At this moment, there is only one type of next-hop group: an mpath group.
Mpath groups implement the hash-threshold algorithm, described in RFC
2992[1].

To select a next hop, hash-threshold algorithm first assigns a range of
hashes to each next hop in the group, and then selects the next hop by
comparing the SKB hash with the individual ranges. When a next hop is
removed from the group, the ranges are recomputed, which leads to
reassignment of parts of hash space from one next hop to another. RFC 2992
illustrates it thus:

             +-------+-------+-------+-------+-------+
             |   1   |   2   |   3   |   4   |   5   |
             +-------+-+-----+---+---+-----+-+-------+
             |    1    |    2    |    4    |    5    |
             +---------+---------+---------+---------+

              Before and after deletion of next hop 3
	      under the hash-threshold algorithm.

Note how next hop 2 gave up part of the hash space in favor of next hop 1,
and 4 in favor of 5. While there will usually be some overlap between the
previous and the new distribution, some traffic flows change the next hop
that they resolve to.

If a multipath group is used for load-balancing between multiple servers,
this hash space reassignment causes an issue that packets from a single
flow suddenly end up arriving at a server that does not expect them, which
may lead to TCP reset.

If a multipath group is used for load-balancing among available paths to
the same server, the issue is that different latencies and reordering along
the way causes the packets to arrive in the wrong order.

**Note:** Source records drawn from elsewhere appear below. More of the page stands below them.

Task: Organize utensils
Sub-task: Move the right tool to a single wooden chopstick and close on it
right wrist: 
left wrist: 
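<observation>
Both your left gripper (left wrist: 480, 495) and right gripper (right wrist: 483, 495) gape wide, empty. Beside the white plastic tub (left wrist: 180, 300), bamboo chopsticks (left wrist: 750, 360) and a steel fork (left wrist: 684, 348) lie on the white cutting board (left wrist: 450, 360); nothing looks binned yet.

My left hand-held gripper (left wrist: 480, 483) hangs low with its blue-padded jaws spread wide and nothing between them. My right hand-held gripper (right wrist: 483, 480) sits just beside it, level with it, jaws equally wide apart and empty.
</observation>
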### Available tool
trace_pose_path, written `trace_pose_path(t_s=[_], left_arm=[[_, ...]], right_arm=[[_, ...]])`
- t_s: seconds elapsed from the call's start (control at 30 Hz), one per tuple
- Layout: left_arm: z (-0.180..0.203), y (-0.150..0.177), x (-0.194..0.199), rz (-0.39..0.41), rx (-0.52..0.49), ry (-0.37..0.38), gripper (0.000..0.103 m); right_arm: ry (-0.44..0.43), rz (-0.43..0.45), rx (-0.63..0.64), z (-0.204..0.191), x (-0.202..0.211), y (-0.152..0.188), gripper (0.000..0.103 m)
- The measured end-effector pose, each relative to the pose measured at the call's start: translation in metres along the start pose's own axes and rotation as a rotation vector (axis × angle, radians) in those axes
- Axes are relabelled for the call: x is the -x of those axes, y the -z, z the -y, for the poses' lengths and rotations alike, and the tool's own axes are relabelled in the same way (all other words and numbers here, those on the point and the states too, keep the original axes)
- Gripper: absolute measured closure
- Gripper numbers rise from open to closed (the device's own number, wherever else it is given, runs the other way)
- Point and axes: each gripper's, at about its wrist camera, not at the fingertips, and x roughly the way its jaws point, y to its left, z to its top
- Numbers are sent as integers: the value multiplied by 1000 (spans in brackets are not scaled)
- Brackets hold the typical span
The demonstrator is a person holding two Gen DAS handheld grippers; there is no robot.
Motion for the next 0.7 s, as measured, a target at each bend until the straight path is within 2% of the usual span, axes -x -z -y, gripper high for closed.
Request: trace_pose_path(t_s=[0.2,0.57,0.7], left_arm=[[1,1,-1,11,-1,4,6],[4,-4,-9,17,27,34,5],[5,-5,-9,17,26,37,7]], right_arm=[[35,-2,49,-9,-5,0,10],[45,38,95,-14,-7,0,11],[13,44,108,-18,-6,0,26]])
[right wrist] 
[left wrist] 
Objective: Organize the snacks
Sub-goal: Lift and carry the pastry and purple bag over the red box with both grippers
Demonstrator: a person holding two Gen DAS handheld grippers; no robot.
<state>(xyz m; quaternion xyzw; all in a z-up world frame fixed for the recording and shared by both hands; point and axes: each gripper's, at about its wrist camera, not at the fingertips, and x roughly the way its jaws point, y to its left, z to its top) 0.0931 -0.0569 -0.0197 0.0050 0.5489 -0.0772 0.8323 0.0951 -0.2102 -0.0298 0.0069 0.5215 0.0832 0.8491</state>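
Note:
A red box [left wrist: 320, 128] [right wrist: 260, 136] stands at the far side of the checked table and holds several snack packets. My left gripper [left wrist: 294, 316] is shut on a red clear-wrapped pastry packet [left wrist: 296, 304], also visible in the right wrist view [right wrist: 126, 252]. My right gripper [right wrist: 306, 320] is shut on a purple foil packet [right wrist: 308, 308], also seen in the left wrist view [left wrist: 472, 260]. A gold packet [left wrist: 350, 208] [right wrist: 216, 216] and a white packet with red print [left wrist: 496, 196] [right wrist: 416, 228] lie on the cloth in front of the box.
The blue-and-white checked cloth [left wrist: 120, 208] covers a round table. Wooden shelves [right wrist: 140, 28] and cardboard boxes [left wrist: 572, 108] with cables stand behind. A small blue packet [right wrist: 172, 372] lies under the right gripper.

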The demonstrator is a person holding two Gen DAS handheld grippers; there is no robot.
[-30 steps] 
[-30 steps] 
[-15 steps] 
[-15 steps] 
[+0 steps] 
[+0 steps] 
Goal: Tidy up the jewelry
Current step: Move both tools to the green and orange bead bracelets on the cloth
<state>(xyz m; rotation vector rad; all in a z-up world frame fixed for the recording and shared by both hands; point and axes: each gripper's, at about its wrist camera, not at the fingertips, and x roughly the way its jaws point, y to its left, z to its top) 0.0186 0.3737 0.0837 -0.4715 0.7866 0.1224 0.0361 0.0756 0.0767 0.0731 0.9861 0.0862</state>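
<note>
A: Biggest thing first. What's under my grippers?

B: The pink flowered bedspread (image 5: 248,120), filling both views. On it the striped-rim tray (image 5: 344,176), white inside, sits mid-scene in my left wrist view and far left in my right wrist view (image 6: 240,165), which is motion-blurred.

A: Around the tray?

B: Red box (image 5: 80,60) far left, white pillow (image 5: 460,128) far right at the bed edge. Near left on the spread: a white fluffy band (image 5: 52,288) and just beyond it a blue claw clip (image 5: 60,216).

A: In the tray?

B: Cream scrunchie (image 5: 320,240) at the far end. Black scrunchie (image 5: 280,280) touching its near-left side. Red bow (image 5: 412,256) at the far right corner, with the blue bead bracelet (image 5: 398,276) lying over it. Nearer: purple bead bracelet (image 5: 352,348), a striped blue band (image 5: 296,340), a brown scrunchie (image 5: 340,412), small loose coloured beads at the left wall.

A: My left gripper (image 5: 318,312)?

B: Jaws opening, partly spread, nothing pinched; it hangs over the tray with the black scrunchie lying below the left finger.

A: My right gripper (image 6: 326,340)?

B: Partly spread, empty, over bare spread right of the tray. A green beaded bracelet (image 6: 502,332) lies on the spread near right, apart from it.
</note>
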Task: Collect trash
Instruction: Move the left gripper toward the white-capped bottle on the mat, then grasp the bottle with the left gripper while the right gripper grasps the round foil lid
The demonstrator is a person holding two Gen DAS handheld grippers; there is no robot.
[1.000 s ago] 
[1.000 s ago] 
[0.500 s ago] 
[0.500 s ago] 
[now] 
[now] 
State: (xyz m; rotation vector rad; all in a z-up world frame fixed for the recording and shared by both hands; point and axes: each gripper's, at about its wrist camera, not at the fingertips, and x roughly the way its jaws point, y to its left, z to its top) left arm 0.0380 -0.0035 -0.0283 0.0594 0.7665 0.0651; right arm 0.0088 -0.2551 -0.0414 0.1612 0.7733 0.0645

Resilient hashing is a technique to address the above problem. Resilient
next-hop group has another layer of indirection between the group itself
and its constituent next hops: a hash table. The selection algorithm uses a
straightforward modulo operation on the SKB hash to choose a hash table
bucket, then reads the next hop that this bucket contains, and forwards
traffic there.

This indirection brings an important feature. In the hash-threshold
algorithm, the range of hashes associated with a next hop must be
continuous. With a hash table, mapping between the hash table buckets and
the individual next hops is arbitrary. Therefore when a next hop is deleted
the buckets that held it are simply reassigned to other next hops:

             +-+-+-+-+-+-+-+-+-+-+-+-+-+-+-+-+-+-+-+-+
             |1|1|1|1|2|2|2|2|3|3|3|3|4|4|4|4|5|5|5|5|
             +-+-+-+-+-+-+-+-+-+-+-+-+-+-+-+-+-+-+-+-+
	                      v v v v
             +-+-+-+-+-+-+-+-+-+-+-+-+-+-+-+-+-+-+-+-+
             |1|1|1|1|2|2|2|2|1|2|4|5|4|4|4|4|5|5|5|5|
             +-+-+-+-+-+-+-+-+-+-+-+-+-+-+-+-+-+-+-+-+

              Before and after deletion of next hop 3
	      under the resilient hashing algorithm.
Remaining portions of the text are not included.